[MariaDB developers] Re: [PATCH] MDEV-33551: Semi-sync Wait Point AFTER_COMMIT Slow on Workloads with Heavy Concurrency

Kristian Nielsen via developers Tue, 12 Mar 2024 04:29:49 -0700

> From: Brandon Nesterenko <brandon.nestere...@mariadb.com>
>
> When using semi-sync replication with
> rpl_semi_sync_master_wait_point=AFTER_COMMIT, the performance of the
> primary can significantly reduce compared to AFTER_SYNC's
> performance for workloads with many concurrent users executing
> transactions. This is because all connections on the primary share


Hi Brandon,

Here is my second round review of the MDEV-33551 patch.

I think these comments of mine from first round still need to be addressed:

> > A bit of care must be taken about lifetime of Tranx_node and THD
> > respectively (in case one goes away but not the other). But the whole

> > > +void Repl_semi_sync_master::await_all_slave_replies()

> > > +    wait_result= cond_timewait(front.thd, &abstime);
> > 
> > I'm wondering, is it safe here to wait on front.thd->COND_wakeup_ready?
> > Isn't there a possibility that this might go away during the wait?

I tried a simple testcase (attached) which disconnects the session thread
while await_all_slave_replies() is running during shutdown. As I expected, I
could see the COND_wakeup_ready of the session thread being de-allocated
while await_all_slave_replies() is still waking up from that condition. That
cannot be correct.

Similarly, it seems clearly possible that a session thread is killed and
exits while its entry is still present in the m_active_tranxs list, which
will similarly lead to signalling a de-allocated COND_wakeup_ready.

When a thread aborts the wait before the entry is removed, I think it should
simply look up its entry (can use the m_trx_htb hash table, or even just
iterate the list) and set its THD to NULL (or remove the entry, whatever is
simpler).

For the await_all_slave_replies() problem, I think the whole
wait-at-shutdown is much too complex as it is now. The whole
is_thd_awaiting_semisync_ack(), n_threads_awaiting_ack, special-case not
killing threads waiting for semi-sync-ack, and now introducing
unmark_thd_awaiting_ack. And it still has the bug waiting on a
COND_wakeup_ready of another THD that can disappear during the wait.

I think all of that should just go away, the wait in
await_all_slave_replies() should be done much simpler with a dedicated
condition variable to wait for. Eg. await_all_slave_replies() just does a
mysql_cond_wait(COND_binlog_send) under LOCK_binlog until the last binlog
position is ack'ed, and this condition is then signalled from
report_reply_binlog() (either always, or await_all_slave_replies() can set a
flag to request signal). Or have the shutdown thread enqueue its THD at the
end of the m_active_tranxs list. Let's avoid all this complex interaction
between SHUTDOWN WAIT FOR ALL SLAVES and session threads.

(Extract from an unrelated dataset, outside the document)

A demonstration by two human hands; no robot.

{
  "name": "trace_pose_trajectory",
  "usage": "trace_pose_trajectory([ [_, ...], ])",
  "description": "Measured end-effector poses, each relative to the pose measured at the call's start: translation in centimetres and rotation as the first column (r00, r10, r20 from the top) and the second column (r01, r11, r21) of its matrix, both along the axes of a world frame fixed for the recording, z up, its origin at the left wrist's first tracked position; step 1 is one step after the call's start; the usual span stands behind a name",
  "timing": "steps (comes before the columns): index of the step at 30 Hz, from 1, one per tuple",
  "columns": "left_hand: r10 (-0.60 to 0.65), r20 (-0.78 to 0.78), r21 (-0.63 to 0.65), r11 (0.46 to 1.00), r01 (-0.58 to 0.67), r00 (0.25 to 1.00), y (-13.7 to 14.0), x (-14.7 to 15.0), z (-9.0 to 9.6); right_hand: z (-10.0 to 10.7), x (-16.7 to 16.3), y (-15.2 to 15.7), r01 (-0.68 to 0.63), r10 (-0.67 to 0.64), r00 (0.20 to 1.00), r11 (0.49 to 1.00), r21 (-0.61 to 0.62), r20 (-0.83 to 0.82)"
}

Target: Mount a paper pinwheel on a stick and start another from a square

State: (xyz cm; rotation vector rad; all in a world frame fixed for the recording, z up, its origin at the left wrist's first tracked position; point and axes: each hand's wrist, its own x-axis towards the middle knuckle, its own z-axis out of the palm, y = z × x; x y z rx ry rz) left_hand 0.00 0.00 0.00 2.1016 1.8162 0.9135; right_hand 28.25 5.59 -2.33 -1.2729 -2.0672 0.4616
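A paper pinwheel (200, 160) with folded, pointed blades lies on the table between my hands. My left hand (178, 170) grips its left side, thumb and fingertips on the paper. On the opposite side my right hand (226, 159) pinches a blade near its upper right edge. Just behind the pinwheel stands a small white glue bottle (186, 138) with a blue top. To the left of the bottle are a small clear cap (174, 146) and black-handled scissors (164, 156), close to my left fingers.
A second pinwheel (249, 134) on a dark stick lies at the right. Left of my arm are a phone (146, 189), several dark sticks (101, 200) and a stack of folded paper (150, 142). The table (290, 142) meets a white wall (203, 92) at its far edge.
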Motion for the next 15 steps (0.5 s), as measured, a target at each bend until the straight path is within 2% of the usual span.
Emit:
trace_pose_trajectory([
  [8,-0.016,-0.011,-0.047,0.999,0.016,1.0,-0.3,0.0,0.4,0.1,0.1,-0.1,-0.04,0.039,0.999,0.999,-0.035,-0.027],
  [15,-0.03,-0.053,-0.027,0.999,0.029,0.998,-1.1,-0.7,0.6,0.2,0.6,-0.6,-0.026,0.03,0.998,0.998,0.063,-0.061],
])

BTW, COND_binlog_send is currently unused in your patch.

Below detailed comments on individual parts of the patch:

> --- a/sql/mysqld.cc
> +++ b/sql/mysqld.cc
> @@ -1750,18 +1750,12 @@ static void close_connections(void)

> -  if (shutdown_wait_for_slaves && repl_semisync_master.get_master_enabled())
> +  if (shutdown_wait_for_slaves && repl_semisync_master.get_master_enabled() 
> &&
> +      repl_semisync_master.sync_get_master_wait_sessions())

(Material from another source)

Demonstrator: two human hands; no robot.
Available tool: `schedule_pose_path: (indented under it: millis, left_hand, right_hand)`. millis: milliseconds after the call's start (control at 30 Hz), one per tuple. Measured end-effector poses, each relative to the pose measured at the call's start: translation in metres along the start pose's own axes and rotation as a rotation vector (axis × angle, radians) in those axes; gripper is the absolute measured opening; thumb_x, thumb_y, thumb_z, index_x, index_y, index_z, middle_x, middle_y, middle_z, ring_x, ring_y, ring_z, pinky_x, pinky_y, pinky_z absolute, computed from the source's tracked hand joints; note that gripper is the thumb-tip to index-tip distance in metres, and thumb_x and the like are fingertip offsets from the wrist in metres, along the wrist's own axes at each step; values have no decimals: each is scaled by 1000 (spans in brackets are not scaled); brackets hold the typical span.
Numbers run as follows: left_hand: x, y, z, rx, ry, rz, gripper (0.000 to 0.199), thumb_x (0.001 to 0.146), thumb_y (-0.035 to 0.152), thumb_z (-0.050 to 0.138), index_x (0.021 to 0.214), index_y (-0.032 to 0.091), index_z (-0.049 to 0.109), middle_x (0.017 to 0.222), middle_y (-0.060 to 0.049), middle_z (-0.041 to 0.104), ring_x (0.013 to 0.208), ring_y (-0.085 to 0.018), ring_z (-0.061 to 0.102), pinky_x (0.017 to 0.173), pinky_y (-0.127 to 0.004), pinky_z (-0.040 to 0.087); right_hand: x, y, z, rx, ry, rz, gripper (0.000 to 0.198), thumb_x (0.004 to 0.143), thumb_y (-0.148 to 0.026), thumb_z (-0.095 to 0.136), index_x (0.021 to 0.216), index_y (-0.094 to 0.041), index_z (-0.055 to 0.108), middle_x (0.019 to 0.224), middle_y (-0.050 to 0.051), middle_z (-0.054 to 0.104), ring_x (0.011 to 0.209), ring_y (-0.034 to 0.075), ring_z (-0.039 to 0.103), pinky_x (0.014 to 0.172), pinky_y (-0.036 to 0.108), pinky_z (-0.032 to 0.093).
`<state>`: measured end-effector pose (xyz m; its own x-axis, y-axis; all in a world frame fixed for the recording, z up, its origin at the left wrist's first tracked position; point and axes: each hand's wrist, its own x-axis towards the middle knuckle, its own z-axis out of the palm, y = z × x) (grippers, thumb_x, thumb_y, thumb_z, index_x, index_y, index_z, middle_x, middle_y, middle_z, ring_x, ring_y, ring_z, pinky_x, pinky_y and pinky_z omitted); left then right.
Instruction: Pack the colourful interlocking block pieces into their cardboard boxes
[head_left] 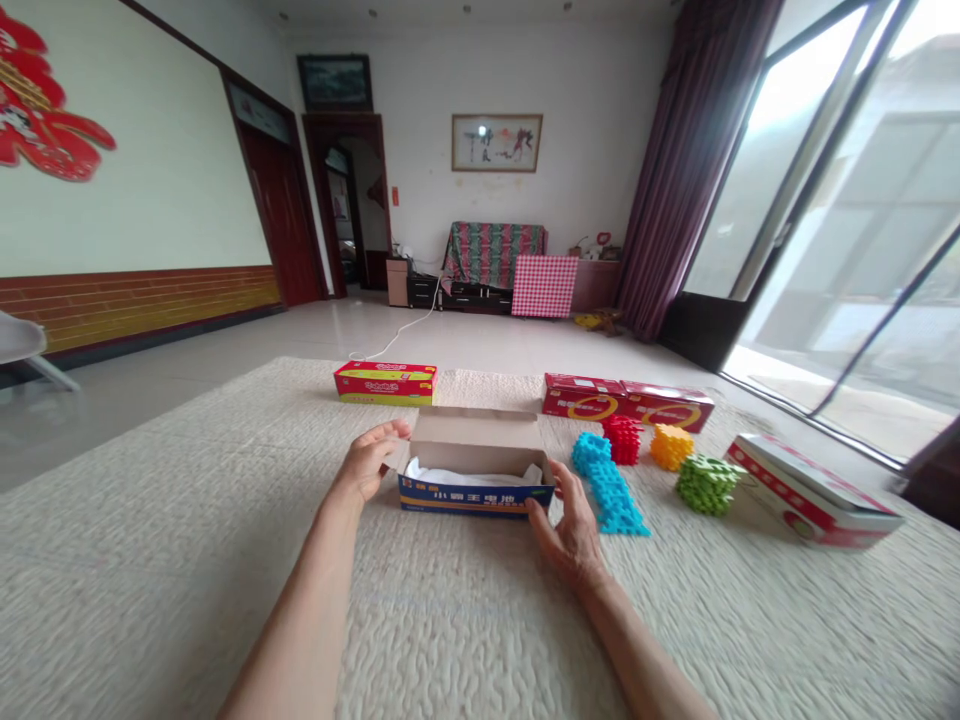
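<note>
A blue cardboard box with its lid raised at the back stands in front of me on the cream cover. White lining shows inside it, and whatever lies under the lining is hidden. My left hand pinches the box's left end flap between thumb and fingers. At the other end, my right hand grips the box's right corner, thumb on the front face. Just right of that hand lie light-blue interlocking plastic pieces.
Beyond these are red, orange and green piece clusters. A red-and-white box lies at right. Two dark-red boxes stand behind, and a red-yellow box at back left. All rest on the cream textured cover.
</note>
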<state>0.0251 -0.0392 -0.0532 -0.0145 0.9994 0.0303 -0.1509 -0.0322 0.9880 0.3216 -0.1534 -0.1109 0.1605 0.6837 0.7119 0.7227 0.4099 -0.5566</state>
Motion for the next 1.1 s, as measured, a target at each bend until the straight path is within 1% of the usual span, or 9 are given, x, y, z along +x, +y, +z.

Do you need to check sync_get_master_wait_sessions() > 0 here? Why not wait
unconditionally for the last binlog position sent?

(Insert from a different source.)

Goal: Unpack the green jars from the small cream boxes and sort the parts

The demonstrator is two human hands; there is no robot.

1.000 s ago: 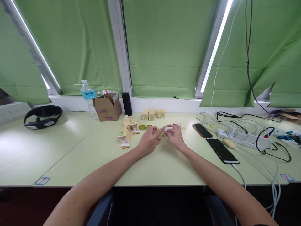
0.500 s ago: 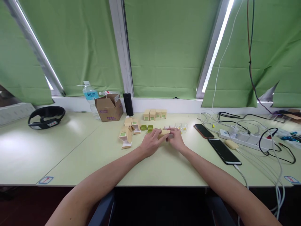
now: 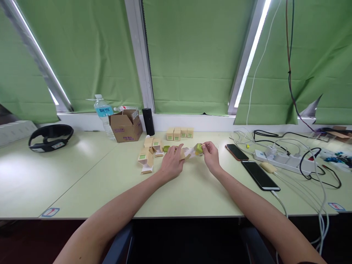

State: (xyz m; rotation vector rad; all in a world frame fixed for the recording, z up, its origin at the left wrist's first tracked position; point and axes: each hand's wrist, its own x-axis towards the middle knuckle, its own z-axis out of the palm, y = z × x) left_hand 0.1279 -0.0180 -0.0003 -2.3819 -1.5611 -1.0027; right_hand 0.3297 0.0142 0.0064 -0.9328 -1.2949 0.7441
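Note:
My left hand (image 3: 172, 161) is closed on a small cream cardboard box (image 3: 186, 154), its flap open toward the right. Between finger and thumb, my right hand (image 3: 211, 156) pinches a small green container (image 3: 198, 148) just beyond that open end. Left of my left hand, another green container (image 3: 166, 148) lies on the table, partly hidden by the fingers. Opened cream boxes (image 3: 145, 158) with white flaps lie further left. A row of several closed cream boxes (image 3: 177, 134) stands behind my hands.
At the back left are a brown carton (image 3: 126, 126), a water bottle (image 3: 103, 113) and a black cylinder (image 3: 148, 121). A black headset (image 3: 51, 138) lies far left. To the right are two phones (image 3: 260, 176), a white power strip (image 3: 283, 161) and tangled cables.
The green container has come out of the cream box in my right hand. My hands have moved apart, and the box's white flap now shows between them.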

> --- a/sql/semisync_master.cc
> +++ b/sql/semisync_master.cc
> @@ -68,6 +68,14 @@ static ulonglong timespec_to_usec(const struct timespec 
> *ts)
>    return (ulonglong) ts->tv_sec * TIME_MILLION + ts->tv_nsec / TIME_THOUSAND;
>  }
>  
> +int signal_waiting_transaction(THD *waiting_thd, const char *binlog_file,
> +                                my_off_t binlog_pos)
> +{
> +  if (waiting_thd->is_awaiting_semisync_ack)
> +    mysql_cond_signal(&waiting_thd->COND_wakeup_ready);

The check on is_awaiting_semi_sync_ack seems wrong here. Normally, the THD
will be waiting, otherwise it would not be in the list in the first place,
so faster with an occasional redundant signal than a conditional always. And
if the THD is not waiting, it's not safe to access it anyway.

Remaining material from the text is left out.